WHAT THIS TASK INVOLVES: Within the data that follows, how many lines contain the word "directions"? Reply with only the number.

Excerpts from a dataset
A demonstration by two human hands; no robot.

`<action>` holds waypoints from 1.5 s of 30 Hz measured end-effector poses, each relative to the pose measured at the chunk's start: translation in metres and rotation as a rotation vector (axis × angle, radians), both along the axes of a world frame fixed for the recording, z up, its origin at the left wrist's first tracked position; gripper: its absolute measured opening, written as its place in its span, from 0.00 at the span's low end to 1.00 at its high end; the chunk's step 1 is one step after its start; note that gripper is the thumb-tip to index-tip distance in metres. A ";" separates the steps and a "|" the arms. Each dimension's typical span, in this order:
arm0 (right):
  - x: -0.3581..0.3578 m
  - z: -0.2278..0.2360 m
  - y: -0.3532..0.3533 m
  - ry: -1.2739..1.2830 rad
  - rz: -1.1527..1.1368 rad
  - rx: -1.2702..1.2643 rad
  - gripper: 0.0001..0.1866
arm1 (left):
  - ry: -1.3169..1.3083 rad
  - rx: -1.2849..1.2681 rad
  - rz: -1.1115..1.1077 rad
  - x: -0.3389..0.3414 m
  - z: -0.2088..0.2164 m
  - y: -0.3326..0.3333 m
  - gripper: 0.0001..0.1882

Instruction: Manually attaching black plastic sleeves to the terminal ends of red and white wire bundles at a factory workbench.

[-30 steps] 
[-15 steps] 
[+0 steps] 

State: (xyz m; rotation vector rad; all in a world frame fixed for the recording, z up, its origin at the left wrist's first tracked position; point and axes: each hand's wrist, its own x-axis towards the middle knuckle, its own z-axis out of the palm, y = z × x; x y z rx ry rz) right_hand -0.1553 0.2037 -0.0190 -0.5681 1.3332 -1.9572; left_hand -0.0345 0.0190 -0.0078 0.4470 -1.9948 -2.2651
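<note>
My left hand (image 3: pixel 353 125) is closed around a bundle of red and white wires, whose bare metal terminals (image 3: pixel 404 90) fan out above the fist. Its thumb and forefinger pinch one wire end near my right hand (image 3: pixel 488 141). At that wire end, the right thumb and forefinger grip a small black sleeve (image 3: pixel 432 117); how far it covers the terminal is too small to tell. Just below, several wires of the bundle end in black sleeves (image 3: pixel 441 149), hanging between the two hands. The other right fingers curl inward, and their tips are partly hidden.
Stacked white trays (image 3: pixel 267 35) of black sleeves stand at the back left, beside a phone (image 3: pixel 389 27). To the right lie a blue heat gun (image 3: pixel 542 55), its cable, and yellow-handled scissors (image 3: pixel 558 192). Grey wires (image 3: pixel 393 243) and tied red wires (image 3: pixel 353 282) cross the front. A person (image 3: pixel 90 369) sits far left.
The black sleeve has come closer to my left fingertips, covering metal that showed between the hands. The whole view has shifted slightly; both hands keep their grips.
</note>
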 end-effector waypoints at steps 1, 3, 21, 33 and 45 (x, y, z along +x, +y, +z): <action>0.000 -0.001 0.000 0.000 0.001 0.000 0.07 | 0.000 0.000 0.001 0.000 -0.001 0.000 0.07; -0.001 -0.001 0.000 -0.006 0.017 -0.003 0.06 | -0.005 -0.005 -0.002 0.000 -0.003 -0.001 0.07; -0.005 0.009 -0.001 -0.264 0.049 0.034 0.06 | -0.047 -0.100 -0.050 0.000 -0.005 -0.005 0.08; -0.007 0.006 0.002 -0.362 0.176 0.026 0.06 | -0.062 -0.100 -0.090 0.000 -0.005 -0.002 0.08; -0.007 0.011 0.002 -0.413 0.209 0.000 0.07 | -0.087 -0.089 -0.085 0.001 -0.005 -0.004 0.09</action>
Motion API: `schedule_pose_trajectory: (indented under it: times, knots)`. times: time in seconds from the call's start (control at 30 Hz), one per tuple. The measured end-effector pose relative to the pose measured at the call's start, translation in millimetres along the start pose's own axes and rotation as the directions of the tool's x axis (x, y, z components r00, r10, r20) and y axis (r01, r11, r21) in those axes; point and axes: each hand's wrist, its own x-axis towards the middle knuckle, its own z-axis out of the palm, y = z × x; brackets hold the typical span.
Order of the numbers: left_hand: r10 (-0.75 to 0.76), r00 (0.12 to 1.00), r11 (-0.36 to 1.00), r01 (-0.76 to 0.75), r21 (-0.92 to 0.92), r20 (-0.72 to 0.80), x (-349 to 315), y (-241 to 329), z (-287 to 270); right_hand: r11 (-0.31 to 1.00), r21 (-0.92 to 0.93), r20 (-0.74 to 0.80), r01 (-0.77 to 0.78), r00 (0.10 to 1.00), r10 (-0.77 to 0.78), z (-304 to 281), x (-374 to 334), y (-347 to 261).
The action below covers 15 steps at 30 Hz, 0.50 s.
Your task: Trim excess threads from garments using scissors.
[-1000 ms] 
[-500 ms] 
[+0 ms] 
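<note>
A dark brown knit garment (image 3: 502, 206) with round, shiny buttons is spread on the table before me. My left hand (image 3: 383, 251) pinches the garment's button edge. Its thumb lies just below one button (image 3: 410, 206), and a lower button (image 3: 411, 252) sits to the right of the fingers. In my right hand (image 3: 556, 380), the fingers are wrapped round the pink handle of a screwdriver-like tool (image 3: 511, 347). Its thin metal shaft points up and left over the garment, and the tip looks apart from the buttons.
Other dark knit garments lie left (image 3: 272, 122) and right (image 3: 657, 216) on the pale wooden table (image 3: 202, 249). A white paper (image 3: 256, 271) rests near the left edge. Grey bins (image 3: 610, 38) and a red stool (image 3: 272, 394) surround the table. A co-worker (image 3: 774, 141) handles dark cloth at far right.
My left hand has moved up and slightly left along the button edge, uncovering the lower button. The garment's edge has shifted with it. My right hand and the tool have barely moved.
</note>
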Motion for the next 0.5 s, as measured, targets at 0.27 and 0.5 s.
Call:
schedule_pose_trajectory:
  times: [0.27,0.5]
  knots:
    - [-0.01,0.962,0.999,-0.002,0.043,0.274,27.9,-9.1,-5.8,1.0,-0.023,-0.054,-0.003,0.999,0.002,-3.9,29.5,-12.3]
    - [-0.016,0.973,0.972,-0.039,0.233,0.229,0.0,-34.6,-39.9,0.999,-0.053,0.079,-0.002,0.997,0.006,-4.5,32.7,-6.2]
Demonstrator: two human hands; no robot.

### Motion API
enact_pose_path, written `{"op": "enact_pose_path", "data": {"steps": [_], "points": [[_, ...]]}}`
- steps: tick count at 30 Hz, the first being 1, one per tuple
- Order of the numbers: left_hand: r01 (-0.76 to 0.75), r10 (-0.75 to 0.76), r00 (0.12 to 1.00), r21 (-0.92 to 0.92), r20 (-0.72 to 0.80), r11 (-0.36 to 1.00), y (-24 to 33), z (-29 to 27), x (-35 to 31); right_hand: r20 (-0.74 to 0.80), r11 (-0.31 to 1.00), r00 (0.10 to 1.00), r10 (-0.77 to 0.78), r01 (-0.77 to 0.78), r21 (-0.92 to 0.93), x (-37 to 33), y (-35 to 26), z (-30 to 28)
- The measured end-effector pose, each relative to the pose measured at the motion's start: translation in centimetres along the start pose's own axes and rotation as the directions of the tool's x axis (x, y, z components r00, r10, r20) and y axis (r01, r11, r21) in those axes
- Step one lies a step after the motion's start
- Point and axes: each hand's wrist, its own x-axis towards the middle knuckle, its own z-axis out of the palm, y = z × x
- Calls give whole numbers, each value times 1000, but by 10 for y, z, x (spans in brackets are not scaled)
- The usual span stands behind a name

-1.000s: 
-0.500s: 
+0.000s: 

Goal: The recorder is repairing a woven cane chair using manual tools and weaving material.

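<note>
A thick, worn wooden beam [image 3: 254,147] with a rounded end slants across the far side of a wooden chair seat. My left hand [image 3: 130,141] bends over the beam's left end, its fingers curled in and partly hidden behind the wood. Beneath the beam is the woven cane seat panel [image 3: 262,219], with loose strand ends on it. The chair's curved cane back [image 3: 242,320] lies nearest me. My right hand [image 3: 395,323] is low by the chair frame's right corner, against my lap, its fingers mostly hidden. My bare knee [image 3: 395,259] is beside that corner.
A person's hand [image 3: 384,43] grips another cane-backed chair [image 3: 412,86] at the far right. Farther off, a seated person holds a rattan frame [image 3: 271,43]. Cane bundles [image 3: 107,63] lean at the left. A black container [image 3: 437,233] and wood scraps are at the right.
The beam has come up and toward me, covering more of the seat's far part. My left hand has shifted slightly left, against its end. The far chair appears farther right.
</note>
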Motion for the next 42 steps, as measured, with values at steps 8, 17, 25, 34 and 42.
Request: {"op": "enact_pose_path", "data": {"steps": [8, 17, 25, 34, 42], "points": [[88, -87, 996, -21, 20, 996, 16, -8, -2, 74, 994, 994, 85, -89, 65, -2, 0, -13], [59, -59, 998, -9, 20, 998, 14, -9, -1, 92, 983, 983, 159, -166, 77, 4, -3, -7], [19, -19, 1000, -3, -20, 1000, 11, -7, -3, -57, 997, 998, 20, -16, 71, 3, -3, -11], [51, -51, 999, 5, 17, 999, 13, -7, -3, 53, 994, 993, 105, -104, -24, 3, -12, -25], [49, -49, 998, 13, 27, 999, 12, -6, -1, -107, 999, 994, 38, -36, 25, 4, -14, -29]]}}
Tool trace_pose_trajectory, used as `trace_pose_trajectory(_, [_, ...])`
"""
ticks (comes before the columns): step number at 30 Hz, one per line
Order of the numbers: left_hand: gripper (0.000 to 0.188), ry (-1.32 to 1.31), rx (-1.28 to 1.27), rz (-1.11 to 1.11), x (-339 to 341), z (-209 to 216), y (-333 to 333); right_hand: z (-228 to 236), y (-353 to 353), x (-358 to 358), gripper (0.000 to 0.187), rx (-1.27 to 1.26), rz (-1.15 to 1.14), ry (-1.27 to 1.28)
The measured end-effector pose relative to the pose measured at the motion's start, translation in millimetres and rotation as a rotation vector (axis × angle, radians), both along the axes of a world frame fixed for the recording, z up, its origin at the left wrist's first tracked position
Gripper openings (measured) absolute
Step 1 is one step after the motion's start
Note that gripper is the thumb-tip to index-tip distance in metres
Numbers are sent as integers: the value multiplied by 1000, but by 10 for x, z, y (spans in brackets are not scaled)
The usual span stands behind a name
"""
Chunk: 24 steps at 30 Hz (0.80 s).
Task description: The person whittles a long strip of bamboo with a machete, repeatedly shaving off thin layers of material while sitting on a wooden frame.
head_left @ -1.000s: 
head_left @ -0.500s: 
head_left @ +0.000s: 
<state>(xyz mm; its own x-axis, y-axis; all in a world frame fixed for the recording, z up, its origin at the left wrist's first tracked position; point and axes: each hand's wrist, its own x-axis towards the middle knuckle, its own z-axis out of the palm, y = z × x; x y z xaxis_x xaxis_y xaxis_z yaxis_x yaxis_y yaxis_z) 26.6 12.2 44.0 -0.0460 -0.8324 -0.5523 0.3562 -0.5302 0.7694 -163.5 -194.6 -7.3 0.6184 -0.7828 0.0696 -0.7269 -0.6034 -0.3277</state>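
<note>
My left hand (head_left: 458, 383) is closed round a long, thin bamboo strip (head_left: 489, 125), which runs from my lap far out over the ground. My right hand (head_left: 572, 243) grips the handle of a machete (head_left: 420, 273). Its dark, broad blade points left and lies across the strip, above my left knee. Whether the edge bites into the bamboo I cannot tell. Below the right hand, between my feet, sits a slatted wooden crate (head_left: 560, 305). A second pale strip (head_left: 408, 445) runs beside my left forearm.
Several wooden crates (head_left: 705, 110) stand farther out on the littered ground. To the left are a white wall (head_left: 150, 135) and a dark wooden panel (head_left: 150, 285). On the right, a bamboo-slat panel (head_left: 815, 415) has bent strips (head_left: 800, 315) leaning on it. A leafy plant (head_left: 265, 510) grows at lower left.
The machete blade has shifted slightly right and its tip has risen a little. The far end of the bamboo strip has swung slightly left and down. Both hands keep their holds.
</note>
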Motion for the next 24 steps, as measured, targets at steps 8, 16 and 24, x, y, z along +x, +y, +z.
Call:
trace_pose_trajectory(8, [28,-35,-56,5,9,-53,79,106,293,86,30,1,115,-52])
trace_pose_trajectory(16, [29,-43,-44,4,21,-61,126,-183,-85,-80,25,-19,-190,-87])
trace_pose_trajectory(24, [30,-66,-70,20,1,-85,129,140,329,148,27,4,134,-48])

PROBLEM SOLUTION: 2